Monday, May 6, 2019

Makan

1 comment

Membicarakan pulang dan rumah, pasti berkelindan dengan dapur dan masakan ibu.

Setiap kali sa pulang, sa pasti akan berlama-lama dulu di rumah, mungkin seminggu, baru kemudian mulai 'berziarah' ke tempat-tempat teman di seputar Kotamobagu. Atau kami orang desa yang berada di ketinggian bilang: turun gunung.

Di rumah, setiap kali makan, ada satu hal yang membikin jenuh tapi kerap membuat rindu jika sa berada jauh, yakni ketika sa sedang makan masakan ibu lalu ia mulai bercerita tentang mahalnya rempah-rempah, lauk, gas elpiji, dan kebutuhan dapur lainnya. Ceritanya, sering berulang besoknya, seperti isyarat bahwa ibu memang semakin menua.

Narasi lainnya, ia selalu bertanya apakah masakannya keasinan atau tidak. Karena ibu hipertensi, ia jarang mencicipi masakannya ketika sedang memasak. Ia hanya mengira-ngira berbekal rentang kebiasaan memasak tentunya. Mungkin sesekali ia berani mencicipi, jika lauk yang dimasak sedikit spesial. Sebenarnya, sesekali lidah sa mengecap asin berlebih, tapi ketika ia bertanya, sa menjawabnya: pas.

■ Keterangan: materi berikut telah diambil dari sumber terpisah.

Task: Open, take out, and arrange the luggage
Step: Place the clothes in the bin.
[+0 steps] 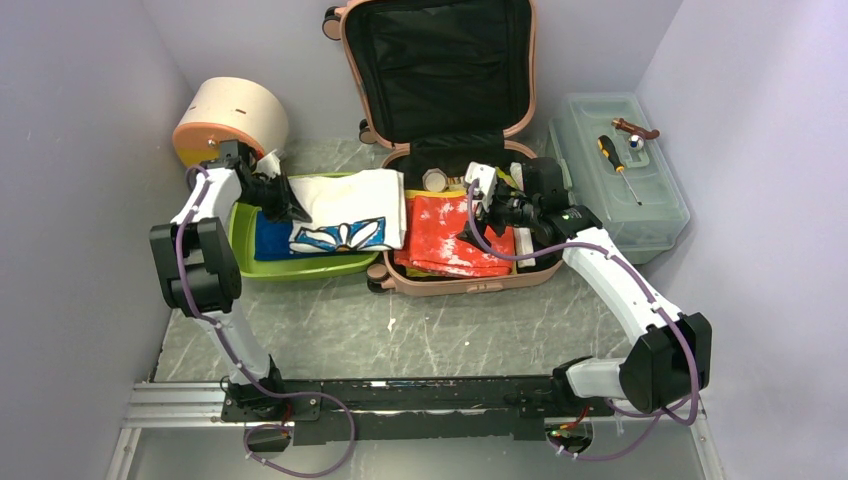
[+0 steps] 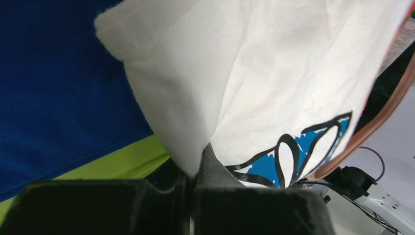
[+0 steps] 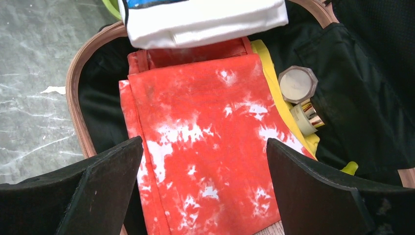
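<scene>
Luggage (image 1: 440, 70) is counted as 1, laid open at the far middle of the table, its lid stood upright toward the back wall. Its long axis appears to run left to right, with the wheels at the left end. Inside it 1 red-and-white cloth (image 1: 445, 235), 1 jar (image 3: 297, 83) and 1 small bottle (image 3: 307, 116) are seen. 1 white cloth (image 1: 350, 205) with a blue flower print is draped from 1 green tray (image 1: 300, 268), where 1 blue cloth (image 1: 270, 240) also lies, onto the luggage's left rim. Of the 2 pincers, the left gripper (image 2: 193, 171) is clamped tight on an edge of the white cloth. The right gripper (image 3: 203, 142) is spread wide above the red-and-white cloth, with nothing held. 1 toolbox (image 1: 650, 215) bearing 1 screwdriver (image 1: 618, 168) is set to the right.
</scene>
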`<action>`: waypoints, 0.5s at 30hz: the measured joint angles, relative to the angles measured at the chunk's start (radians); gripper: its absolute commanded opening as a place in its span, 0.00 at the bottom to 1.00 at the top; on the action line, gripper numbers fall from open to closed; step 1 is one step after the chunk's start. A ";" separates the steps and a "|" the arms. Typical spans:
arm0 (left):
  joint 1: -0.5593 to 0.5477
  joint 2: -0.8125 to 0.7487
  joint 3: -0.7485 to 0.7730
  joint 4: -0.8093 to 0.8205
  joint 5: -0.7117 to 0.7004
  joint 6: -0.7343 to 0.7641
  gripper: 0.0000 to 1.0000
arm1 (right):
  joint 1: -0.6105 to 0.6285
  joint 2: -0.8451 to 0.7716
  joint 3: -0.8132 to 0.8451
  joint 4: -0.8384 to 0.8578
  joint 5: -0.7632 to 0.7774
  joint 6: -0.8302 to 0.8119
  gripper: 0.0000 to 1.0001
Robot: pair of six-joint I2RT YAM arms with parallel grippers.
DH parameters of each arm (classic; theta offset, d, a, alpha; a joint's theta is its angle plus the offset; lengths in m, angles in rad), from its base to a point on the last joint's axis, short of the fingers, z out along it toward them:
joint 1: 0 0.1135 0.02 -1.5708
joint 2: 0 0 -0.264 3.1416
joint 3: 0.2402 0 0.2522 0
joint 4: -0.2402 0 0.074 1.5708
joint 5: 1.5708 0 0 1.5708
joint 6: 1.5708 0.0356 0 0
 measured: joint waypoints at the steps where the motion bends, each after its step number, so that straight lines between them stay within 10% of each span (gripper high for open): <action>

Jika sa jauh dari rumah, berat badan sa stabil di sekitaran 70-an nyaris menyentuh 80 kilogram. Tapi ketika pulang, pasti akan melebihi 80 kilogram. Untung saja, berat badan tidak ikut ditimbang jika naik pesawat. Tapi kabarnya, aturan itu akan diberlakukan untuk mengirit bahan bakar pesawat. Meski rencana itu baru diusulkan salah satu perusahaan teknologi, Fuel Matrix asal Berkshire, Inggris. Karena semakin berat beban pesawat, bahan bakar juga ikut boros. Kira-kira, berat badan yang ideal untuk naik pesawat adalah 88 kilogram bagi pria, 70 kilogram untuk wanita, dan 35 kilogram anak-anak.

Saat berada di kos, sa makan berat atau nasi biasanya dua kali sehari. Terkadang, malam sa hanya ingin makan mi instan, karena jenuh dengan lalapan, nasi goreng, atau soto ayam. Tapi jika berada di rumah, sa bisa 4-5 kali makan dalam sehari. Beruntung saat ini Ramadan. Tapi, nasi pun di bulan ini tergantikan oleh makanan lainnya. Jadi, sebenarnya sama saja.

Sa jadi ingat penggalan cerpen Nukila Amal berjudul Smokol, "Ia mencibiri kalkulasi asupan kalori, lemak-kolesterol-karbohidrat, berat badan dan segala macam tetek-bengek gaya hidup—cuma obsesi orang-orang yang khawatir dengan berat badan dan penampilan, mereka yang memandang berkah serupa racun, begitu takut akan maut. Maka, makanan pun menjelma energi buruk di badan mereka, penyakit segala macam itu."

Di rumah, sa tak akan berhenti makan, makan, dan makan, sekalipun sa menemukan rambut beruban di masakan ibu. Sekarang saja, untuk menunggu sahur, sa masih makan untuk pra-sahur.